§ **SUPPLIED DATA**

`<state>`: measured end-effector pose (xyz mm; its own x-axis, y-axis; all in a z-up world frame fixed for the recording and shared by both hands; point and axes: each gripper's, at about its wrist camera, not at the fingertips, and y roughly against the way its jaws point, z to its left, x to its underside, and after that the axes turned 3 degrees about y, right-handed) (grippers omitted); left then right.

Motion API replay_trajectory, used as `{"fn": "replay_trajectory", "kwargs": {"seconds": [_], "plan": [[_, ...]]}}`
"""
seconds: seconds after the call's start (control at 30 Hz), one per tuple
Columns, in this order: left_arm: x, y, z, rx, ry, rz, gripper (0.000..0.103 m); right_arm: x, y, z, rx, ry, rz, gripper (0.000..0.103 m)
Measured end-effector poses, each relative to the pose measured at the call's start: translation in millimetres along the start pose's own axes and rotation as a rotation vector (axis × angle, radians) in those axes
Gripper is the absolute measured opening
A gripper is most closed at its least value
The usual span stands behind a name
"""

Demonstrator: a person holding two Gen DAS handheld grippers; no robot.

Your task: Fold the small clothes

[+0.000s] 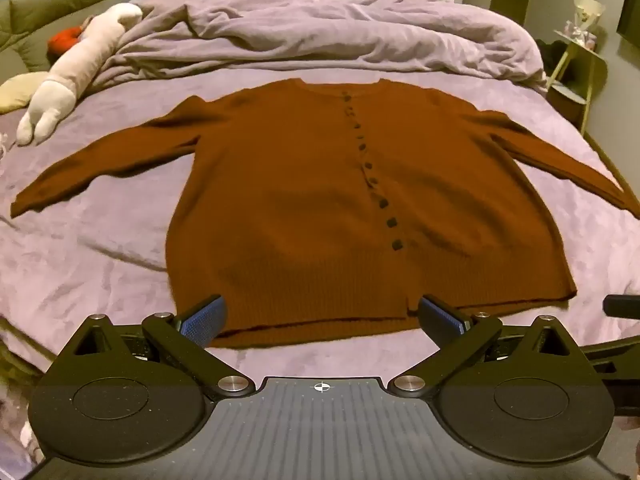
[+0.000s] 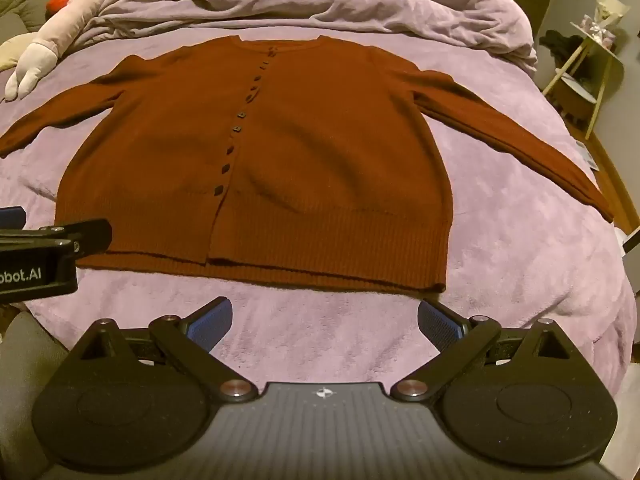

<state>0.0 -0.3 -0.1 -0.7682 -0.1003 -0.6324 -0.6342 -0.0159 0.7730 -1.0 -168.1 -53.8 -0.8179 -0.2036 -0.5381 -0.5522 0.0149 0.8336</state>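
a bed with a lilac blanket fills both views, with a crumpled duvet across the top of the frame. the brown cardigan lies flat and buttoned in the middle, sleeves spread to both sides. the left gripper and the right gripper both stand wide and hold nothing, low in frame near the hem. folding seems not started; i think the next move is to take a sleeve or a side edge.
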Motion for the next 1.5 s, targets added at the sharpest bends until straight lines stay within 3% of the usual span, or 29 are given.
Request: {"fn": "replay_trajectory", "kwargs": {"seconds": [0.27, 1.5], "plan": [[0.5, 3.4, 1.5, -0.029, -0.002, 0.004, 0.103, -0.7, -3.3, -4.2, 0.003, -0.012, -0.005, 0.099], [4.1, -10.3, 1.5, -0.031, 0.014, 0.065, 0.103, -2.7, -5.4, -7.5, -0.018, -0.034, 0.008, 0.099]]}}
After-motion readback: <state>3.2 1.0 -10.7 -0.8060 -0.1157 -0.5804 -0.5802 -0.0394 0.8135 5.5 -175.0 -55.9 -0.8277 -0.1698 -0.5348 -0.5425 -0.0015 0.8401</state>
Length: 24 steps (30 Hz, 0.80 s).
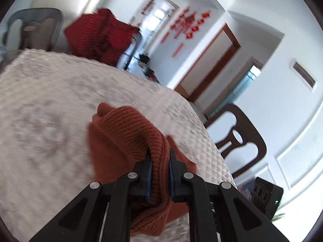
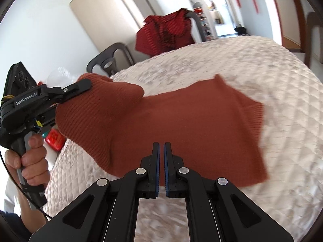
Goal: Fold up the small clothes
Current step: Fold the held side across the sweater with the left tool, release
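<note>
A rust-orange knit garment (image 2: 191,125) lies partly spread on the white quilted table (image 2: 272,70). My left gripper (image 1: 160,161) is shut on its ribbed edge (image 1: 159,173) and holds that part lifted off the table; it shows at the left of the right wrist view (image 2: 80,86). My right gripper (image 2: 162,151) is shut and empty, hovering just above the near edge of the garment. The garment's far ribbed hem (image 2: 256,117) rests flat on the table.
A red knit garment (image 1: 97,36) hangs over a grey chair (image 1: 32,26) beyond the table; it also shows in the right wrist view (image 2: 167,32). A dark wooden chair (image 1: 240,141) stands at the table's right side. A red object (image 2: 54,139) lies off the table's left edge.
</note>
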Motion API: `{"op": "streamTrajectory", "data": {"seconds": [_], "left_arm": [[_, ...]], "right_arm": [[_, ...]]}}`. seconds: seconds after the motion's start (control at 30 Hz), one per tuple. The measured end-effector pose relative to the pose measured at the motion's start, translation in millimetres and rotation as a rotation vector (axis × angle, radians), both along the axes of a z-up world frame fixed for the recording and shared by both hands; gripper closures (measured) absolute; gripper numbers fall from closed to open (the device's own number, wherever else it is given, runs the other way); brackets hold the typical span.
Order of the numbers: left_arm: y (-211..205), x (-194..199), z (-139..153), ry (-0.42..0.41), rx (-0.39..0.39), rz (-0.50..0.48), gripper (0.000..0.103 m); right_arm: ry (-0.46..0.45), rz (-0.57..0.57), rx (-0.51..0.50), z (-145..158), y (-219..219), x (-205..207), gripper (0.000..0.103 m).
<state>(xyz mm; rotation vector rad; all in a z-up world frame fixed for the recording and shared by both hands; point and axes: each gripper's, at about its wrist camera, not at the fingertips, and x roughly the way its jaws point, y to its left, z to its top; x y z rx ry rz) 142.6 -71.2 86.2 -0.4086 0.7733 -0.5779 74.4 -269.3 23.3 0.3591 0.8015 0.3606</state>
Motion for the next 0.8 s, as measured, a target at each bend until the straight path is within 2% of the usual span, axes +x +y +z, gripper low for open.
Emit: {"op": "streamTrajectory", "data": {"seconds": [0.17,0.23,0.3,0.33,0.37,0.4,0.5,0.57,0.67,0.8], "left_arm": [[-51,14,-36,0.078,0.045,-0.088,0.088],[-62,18,-48,0.118,0.046,-0.121,0.086],[-64,17,-52,0.136,0.035,-0.131,0.085],[-62,14,-49,0.121,0.027,-0.136,0.080],[-59,11,-43,0.105,0.005,-0.147,0.078],[-55,7,-37,0.090,-0.020,-0.159,0.074],[-41,-6,-17,0.012,-0.059,-0.167,0.067],[-28,-13,-8,-0.034,-0.054,-0.140,0.065],[-5,-18,-7,-0.081,0.037,-0.043,0.065],[15,-14,-24,-0.037,0.110,0.028,0.065]], "right_arm": [[0.024,-0.039,0.026,-7,-19,-5,0.100],[0.031,-0.049,0.045,-10,-26,-8,0.094],[0.040,-0.052,0.082,-13,-30,-9,0.079],[0.043,-0.049,0.108,-14,-32,-9,0.074],[0.043,-0.044,0.130,-15,-35,-10,0.064],[0.041,-0.040,0.150,-16,-36,-9,0.058],[0.039,-0.010,0.195,-18,-34,-9,0.057],[0.034,0.011,0.213,-18,-32,-10,0.057],[0.036,0.039,0.251,-19,-27,-3,0.056],[0.071,0.071,0.310,-21,-21,12,0.056]]}}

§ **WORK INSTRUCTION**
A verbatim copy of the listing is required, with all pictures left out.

§ **RESULT FOR THIS TASK**
`<state>`: measured end-effector pose (xyz mm; its own x-axis, y-axis; all in a z-up world frame fixed for the recording and shared by both hands; point and axes: each gripper's, at about its wrist camera, not at the fingertips, and y roughly against the way its jaws point, z to its left, x to its underside, and after that the axes turned 3 degrees about y, right-handed) (grippers omitted); left then right.

Motion API replay_trajectory, used as `{"fn": "replay_trajectory", "kwargs": {"seconds": [_], "plan": [[_, ...]]}}`
"""
seconds: seconds after the call's start (control at 30 Hz), one per tuple
Columns, in this order: left_arm: x, y, z, rx, ry, rz, gripper (0.000..0.103 m); right_arm: x, y, z, rx, ry, rz, gripper (0.000..0.103 m)
Measured end-effector poses, each relative to the pose measured at the call's start: translation in millimetres along the start pose's own axes and rotation as a rotation vector (axis × angle, radians) in those axes
Gripper is the absolute measured opening
A gripper is most closed at its least value
The usual span stands behind a name
"""

Demonstrator: a person holding two Gen DAS handheld grippers; no robot.

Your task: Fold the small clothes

[+0.000s] 
[+0.000s] 

<state>0.0 -0.3 -0.1 -0.7682 -0.1003 -0.6324 -0.6342 -0.0159 0.7730 -1.0 -168.1 -53.8 -0.8179 -0.2036 -0.5381 -0.5522 0.0149 0.8336</state>
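a bed with a lilac blanket fills both views, with a crumpled duvet across the top of the frame. the brown cardigan lies flat and buttoned in the middle, sleeves spread to both sides. the left gripper and the right gripper both stand wide and hold nothing, low in frame near the hem. folding seems not started; i think the next move is to take a sleeve or a side edge.
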Motion for the next 1.5 s, targets added at the sharpest bends until straight lines stay within 3% of the usual span, or 29 are given.
Request: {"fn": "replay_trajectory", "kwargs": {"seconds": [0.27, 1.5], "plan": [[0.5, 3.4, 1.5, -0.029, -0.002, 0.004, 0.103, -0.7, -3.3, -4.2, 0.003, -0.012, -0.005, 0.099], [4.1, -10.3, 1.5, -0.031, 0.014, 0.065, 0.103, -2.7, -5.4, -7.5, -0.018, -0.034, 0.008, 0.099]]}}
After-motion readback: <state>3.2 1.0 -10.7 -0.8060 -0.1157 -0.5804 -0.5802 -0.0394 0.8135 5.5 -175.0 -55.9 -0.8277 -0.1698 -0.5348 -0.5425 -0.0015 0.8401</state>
Length: 24 steps (30 Hz, 0.80 s).
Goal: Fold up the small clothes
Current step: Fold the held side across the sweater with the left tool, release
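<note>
A rust-orange knit garment (image 2: 191,125) lies partly spread on the white quilted table (image 2: 272,70). My left gripper (image 1: 160,161) is shut on its ribbed edge (image 1: 159,173) and holds that part lifted off the table; it shows at the left of the right wrist view (image 2: 80,86). My right gripper (image 2: 162,151) is shut and empty, hovering just above the near edge of the garment. The garment's far ribbed hem (image 2: 256,117) rests flat on the table.
A red knit garment (image 1: 97,36) hangs over a grey chair (image 1: 32,26) beyond the table; it also shows in the right wrist view (image 2: 167,32). A dark wooden chair (image 1: 240,141) stands at the table's right side. A red object (image 2: 54,139) lies off the table's left edge.
</note>
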Motion API: `{"op": "streamTrajectory", "data": {"seconds": [_], "left_arm": [[_, ...]], "right_arm": [[_, ...]]}}`. seconds: seconds after the motion's start (control at 30 Hz), one per tuple. The measured end-effector pose relative to the pose measured at the motion's start, translation in millimetres and rotation as a rotation vector (axis × angle, radians), both along the axes of a z-up world frame fixed for the recording and shared by both hands; gripper closures (measured) absolute; gripper numbers fall from closed to open (the device's own number, wherever else it is given, runs the other way); brackets hold the typical span.
Order of the numbers: left_arm: y (-211..205), x (-194..199), z (-139..153), ry (-0.42..0.41), rx (-0.39..0.39), rz (-0.50..0.48), gripper (0.000..0.103 m); right_arm: ry (-0.46..0.45), rz (-0.57..0.57), rx (-0.51..0.50), z (-145..158), y (-219..219), x (-205..207), gripper (0.000..0.103 m).
<state>(xyz mm; rotation vector rad; all in a z-up world frame fixed for the recording and shared by both hands; point and axes: each gripper's, at about its wrist camera, not at the fingertips, and x roughly the way its jaws point, y to its left, z to its top; x y z rx ry rz) 142.6 -71.2 86.2 -0.4086 0.7733 -0.5779 74.4 -269.3 23.3 0.3591 0.8015 0.3606</state>
Motion for the next 0.8 s, as measured, a target at each bend until the straight path is within 2% of the usual span, axes +x +y +z, gripper low for open.
Emit: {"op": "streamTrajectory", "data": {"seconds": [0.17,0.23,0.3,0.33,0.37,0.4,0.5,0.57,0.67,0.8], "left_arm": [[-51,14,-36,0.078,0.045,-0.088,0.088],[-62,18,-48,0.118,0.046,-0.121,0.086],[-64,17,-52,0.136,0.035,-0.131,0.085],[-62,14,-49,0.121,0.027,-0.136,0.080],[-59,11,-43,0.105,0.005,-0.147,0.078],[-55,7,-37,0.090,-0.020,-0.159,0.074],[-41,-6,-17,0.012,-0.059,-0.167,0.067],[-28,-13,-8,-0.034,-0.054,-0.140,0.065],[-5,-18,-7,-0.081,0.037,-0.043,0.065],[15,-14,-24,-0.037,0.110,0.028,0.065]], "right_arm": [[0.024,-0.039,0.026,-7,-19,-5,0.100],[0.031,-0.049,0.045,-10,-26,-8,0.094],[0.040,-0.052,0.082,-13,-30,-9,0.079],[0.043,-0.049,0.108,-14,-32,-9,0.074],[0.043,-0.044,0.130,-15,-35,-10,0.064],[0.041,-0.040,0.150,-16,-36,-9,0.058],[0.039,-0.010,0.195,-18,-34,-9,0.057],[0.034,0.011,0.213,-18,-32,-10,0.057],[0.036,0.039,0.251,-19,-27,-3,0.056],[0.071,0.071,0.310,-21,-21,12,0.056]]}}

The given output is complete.